**Your objective**. Retype the whole listing below exactly, keeping every picture out of it.

**Recorded information**.
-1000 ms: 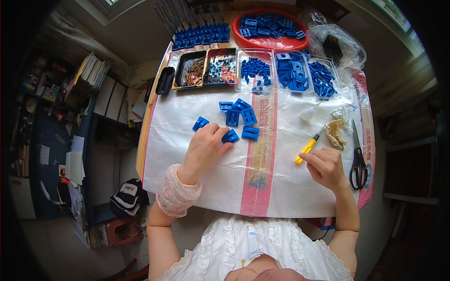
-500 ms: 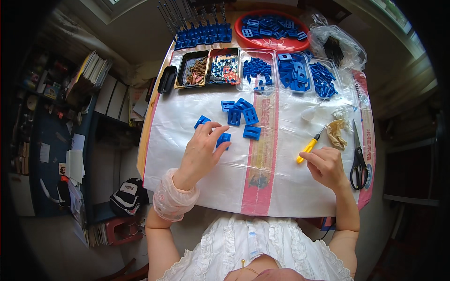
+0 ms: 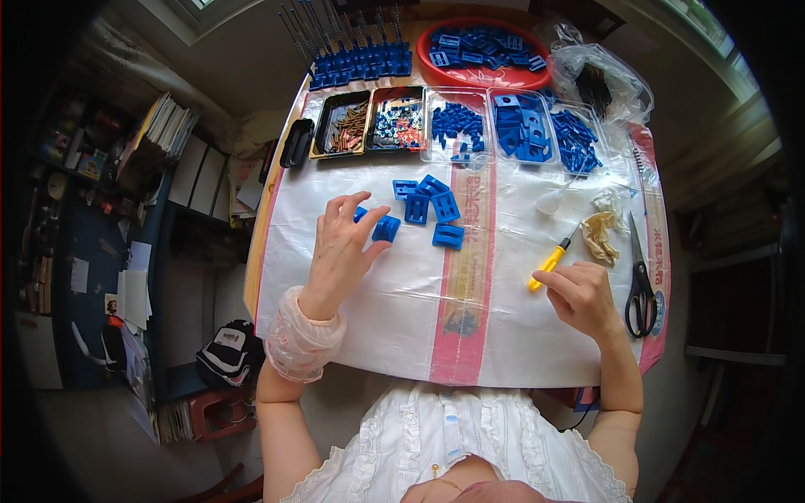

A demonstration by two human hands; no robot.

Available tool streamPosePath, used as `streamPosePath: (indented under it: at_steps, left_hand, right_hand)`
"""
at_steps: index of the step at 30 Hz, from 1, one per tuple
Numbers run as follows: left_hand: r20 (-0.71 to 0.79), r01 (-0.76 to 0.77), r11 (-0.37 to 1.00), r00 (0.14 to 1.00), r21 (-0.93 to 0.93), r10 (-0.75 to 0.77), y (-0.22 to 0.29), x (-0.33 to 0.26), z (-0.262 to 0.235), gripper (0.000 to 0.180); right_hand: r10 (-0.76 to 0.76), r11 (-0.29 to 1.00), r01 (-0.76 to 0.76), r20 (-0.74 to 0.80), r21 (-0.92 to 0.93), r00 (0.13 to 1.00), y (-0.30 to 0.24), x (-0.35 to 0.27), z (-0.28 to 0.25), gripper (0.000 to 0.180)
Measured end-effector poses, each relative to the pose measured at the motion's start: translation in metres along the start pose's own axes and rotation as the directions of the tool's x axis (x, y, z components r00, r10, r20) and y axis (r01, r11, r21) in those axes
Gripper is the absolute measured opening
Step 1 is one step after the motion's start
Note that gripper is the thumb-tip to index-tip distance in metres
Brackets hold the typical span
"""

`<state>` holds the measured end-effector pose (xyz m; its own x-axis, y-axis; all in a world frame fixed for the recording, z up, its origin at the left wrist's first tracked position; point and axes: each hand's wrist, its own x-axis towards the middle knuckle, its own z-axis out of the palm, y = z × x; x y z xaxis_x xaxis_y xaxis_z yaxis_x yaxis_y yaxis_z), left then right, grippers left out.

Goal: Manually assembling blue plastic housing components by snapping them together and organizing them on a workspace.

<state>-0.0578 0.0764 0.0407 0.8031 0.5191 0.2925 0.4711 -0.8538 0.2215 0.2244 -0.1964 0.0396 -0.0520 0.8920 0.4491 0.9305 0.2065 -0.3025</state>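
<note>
My left hand (image 3: 338,245) hovers over the cloth with its fingers spread and nothing held. Beside its thumb lies a blue slotted plastic piece (image 3: 386,229); another blue piece (image 3: 359,215) is partly hidden behind its fingers. Several similar blue slotted pieces (image 3: 416,208) lie just to the right, one of them (image 3: 448,235) a little nearer to me. My right hand (image 3: 584,295) is curled, its fingers closed at the yellow handle of a screwdriver (image 3: 550,265), whose dark shaft points away from me. The thumb is mostly hidden.
Trays of brass-coloured screws (image 3: 348,128), small mixed parts (image 3: 400,120) and blue parts (image 3: 523,126) line the back. Behind them stand blue assemblies with upright rods (image 3: 360,63) and a red basin (image 3: 537,81). Black scissors (image 3: 641,298) and crumpled paper (image 3: 599,237) lie right.
My left hand has moved left and slightly away from me, its fingers spreading. The blue piece by its thumb now lies farther left and away from me. The right hand is nearly still.
</note>
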Motion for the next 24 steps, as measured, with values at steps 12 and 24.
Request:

**Solution below**.
-1000 ms: 
-500 ms: 
+0 ms: 

A demonstration by two human hands; no robot.

Available tool streamPosePath, used as `streamPosePath: (indented under it: at_steps, left_hand, right_hand)`
"""
at_steps: index of the step at 30 Hz, from 1, one per tuple
Numbers run as follows: left_hand: r20 (-0.71 to 0.79), r01 (-0.76 to 0.77), r11 (-0.37 to 1.00), r00 (0.14 to 1.00), r21 (-0.93 to 0.93), r10 (-0.75 to 0.77), y (-0.22 to 0.29), x (-0.33 to 0.26), z (-0.262 to 0.235), gripper (0.000 to 0.180); right_hand: r10 (-0.76 to 0.76), r11 (-0.29 to 1.00), r01 (-0.76 to 0.76), r20 (-0.74 to 0.80), r21 (-0.92 to 0.93), r00 (0.13 to 1.00), y (-0.30 to 0.24), x (-0.35 to 0.27), z (-0.28 to 0.25), gripper (0.000 to 0.180)
Measured end-effector poses, each relative to the pose measured at the motion's start: translation in metres along the start pose's own axes and rotation as the directions of the tool's x axis (x, y, z components r00, r10, r20) and y axis (r01, r11, r21) in those axes
Gripper is the absolute measured opening
Step 1 is one step after the motion's start
Note that gripper is the thumb-tip to index-tip distance in metres
Brackets hold the typical span
"""

`<state>` holds the measured end-effector pose (xyz m; its own x-axis, y-axis; all in a world frame fixed for the recording, z up, its origin at the left wrist's first tracked position; point and axes: each hand's wrist, its own x-axis towards the middle knuckle, its own z-axis out of the palm, y = z × x; x y z xaxis_x xaxis_y xaxis_z yaxis_x yaxis_y yaxis_z), left then right, grippers left out.

Goal: Manually assembling blue plastic housing components by snapping them together and organizing them on a workspace.

<state>-0.0578 0.0764 0.0407 0.8031 0.5191 0.2925 0.4711 -0.8538 0.2215 0.2244 -0.1964 0.0396 -0.0520 0.8920 0.4491 0.9305 0.2065 -0.3025</state>
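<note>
My left hand (image 3: 338,245) hovers over the cloth with its fingers spread and nothing held. Beside its thumb lies a blue slotted plastic piece (image 3: 386,229); another blue piece (image 3: 359,215) is partly hidden behind its fingers. Several similar blue slotted pieces (image 3: 416,208) lie just to the right, one of them (image 3: 448,235) a little nearer to me. My right hand (image 3: 584,295) is curled, its fingers closed at the yellow handle of a screwdriver (image 3: 550,265), whose dark shaft points away from me. The thumb is mostly hidden.
Trays of brass-coloured screws (image 3: 348,128), small mixed parts (image 3: 400,120) and blue parts (image 3: 523,126) line the back. Behind them stand blue assemblies with upright rods (image 3: 360,63) and a red basin (image 3: 537,81). Black scissors (image 3: 641,298) and crumpled paper (image 3: 599,237) lie right.
My left hand has moved left and slightly away from me, its fingers spreading. The blue piece by its thumb now lies farther left and away from me. The right hand is nearly still.
</note>
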Motion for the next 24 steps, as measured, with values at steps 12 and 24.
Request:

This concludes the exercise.